→ **TASK DESCRIPTION**
Read the listing below and copy out every line that holds "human".

※

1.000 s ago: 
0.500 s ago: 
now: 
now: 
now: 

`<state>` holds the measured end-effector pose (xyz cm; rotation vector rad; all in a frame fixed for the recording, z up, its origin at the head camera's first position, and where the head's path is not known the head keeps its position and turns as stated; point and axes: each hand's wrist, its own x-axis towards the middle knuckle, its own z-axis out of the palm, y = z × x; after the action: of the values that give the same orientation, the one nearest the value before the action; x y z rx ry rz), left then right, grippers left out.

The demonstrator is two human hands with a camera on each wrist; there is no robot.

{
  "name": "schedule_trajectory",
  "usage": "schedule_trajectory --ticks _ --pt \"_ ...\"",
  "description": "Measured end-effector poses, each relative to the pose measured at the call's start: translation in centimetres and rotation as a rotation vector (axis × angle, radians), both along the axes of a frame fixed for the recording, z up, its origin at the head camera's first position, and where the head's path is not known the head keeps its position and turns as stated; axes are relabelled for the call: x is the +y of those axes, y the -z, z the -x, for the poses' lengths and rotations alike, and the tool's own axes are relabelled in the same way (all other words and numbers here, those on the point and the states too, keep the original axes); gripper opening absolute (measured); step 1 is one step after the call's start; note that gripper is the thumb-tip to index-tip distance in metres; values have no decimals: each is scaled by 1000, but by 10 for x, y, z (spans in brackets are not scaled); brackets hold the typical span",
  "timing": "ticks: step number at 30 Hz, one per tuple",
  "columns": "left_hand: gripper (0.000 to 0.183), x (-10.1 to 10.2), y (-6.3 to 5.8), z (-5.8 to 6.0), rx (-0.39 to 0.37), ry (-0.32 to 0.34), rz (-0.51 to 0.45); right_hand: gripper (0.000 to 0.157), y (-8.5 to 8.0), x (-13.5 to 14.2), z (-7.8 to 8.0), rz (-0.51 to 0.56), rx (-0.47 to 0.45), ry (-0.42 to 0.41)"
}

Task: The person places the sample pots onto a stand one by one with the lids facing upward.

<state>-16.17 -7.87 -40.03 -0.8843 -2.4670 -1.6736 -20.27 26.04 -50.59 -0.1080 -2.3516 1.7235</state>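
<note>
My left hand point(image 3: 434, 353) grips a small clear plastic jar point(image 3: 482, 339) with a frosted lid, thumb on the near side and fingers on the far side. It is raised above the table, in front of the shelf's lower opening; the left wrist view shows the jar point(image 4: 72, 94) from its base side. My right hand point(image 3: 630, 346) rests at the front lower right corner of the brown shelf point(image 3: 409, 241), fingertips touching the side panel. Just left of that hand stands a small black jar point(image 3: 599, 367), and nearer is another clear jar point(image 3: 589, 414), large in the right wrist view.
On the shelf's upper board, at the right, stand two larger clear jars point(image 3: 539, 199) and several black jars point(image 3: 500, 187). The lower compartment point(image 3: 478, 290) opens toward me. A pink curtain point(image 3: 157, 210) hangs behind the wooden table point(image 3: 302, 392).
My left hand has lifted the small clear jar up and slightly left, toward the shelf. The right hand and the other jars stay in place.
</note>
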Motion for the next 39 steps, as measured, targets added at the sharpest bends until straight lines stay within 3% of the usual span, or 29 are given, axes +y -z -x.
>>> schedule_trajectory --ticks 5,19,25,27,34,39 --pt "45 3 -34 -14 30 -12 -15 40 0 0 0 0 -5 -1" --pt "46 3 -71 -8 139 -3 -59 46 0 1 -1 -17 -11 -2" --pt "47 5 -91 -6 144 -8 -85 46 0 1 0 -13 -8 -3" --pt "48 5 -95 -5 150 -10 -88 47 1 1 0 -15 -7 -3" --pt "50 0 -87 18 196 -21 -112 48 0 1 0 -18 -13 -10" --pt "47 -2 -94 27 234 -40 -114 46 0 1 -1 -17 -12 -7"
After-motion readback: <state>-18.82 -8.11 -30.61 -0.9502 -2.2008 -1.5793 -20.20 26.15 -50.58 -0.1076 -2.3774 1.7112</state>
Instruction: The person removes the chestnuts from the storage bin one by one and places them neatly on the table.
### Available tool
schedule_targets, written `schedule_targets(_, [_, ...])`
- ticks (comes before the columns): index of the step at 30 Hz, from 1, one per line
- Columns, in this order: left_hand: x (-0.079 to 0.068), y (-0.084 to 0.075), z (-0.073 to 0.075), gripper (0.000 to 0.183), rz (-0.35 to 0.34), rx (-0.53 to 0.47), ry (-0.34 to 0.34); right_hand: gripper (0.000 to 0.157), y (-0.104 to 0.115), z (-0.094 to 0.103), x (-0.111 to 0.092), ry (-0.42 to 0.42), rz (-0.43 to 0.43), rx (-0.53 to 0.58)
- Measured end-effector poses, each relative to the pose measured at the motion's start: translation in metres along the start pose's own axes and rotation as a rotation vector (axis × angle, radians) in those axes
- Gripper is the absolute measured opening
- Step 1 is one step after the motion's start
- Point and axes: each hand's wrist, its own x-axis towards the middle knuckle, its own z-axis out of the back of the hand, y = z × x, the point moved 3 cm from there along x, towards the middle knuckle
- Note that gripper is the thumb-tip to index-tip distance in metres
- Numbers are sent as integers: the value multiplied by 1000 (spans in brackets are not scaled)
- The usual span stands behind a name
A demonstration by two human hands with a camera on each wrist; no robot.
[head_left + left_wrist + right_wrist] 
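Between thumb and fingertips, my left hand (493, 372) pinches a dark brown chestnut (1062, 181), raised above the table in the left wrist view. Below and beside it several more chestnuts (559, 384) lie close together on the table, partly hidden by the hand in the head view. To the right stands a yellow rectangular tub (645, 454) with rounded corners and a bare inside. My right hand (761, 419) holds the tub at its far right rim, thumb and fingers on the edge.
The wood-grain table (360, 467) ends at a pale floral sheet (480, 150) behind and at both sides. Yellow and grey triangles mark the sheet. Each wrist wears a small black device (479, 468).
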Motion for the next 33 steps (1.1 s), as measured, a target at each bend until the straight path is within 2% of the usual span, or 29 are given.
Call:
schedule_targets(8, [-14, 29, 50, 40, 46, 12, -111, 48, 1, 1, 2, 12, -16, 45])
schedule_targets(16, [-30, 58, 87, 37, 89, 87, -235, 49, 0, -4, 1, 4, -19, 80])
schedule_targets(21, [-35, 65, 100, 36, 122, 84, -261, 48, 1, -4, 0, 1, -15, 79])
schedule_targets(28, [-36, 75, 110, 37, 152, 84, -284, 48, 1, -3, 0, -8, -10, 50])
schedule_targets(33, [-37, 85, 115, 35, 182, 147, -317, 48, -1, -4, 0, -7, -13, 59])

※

→ **ANSWER BOX**
The demonstrator is two human hands with a camera on each wrist; there is no robot.
A demonstration by two human hands with a camera on each wrist; no robot.

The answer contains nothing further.